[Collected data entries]
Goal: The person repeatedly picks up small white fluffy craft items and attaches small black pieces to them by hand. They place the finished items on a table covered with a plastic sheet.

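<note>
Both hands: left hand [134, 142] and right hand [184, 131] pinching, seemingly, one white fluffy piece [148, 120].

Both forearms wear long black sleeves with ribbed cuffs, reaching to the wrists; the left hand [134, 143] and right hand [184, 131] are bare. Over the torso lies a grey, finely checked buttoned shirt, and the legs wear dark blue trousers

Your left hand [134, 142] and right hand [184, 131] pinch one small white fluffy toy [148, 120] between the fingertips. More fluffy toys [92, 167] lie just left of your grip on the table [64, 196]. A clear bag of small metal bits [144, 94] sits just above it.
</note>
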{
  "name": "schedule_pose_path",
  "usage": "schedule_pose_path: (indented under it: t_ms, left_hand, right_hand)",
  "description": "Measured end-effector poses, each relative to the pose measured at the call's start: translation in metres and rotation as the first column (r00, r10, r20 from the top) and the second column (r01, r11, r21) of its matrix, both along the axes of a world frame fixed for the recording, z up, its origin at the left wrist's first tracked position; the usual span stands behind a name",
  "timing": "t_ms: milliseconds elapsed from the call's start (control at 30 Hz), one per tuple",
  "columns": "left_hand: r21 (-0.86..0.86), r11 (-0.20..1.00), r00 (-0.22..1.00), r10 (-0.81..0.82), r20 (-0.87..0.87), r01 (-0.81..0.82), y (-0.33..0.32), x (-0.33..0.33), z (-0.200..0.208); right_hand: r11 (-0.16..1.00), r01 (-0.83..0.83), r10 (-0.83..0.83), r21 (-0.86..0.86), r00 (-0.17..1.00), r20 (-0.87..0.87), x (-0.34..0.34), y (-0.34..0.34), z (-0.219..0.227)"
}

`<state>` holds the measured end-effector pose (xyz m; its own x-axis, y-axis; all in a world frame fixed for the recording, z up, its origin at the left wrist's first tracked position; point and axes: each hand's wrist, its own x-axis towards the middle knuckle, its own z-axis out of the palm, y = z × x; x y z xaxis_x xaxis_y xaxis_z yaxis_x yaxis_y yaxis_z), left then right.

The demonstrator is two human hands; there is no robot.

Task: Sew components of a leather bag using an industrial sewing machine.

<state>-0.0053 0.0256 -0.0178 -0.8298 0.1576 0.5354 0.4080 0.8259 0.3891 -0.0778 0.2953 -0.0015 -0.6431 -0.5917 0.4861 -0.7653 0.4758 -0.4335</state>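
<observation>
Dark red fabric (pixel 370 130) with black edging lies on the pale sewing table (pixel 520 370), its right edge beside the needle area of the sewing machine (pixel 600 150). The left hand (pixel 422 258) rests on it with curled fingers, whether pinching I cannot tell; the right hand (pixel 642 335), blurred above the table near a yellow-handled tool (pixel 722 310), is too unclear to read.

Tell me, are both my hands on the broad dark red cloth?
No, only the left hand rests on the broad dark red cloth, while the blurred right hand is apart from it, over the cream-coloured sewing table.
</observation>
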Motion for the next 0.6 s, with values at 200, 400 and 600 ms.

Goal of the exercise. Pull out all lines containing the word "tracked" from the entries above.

Output for this task.
  "description": "Measured end-effector poses, each relative to the pose measured at the call's start: translation in metres and rotation as the first column (r00, r10, r20 from the top) and the second column (r01, r11, r21) of its matrix, both along the axes of a world frame fixed for the recording, z up, its origin at the left wrist's first tracked position; the usual span stands behind a name",
`<state>` holds the measured end-effector pose (xyz m; its own x-axis, y-axis; all in a world frame fixed for the recording, z up, its origin at the left wrist's first tracked position; point and axes: each hand's wrist, its own x-axis towards the middle knuckle, its own z-axis out of the palm, y = z × x; x y z xaxis_x xaxis_y xaxis_z yaxis_x yaxis_y yaxis_z), left then right.

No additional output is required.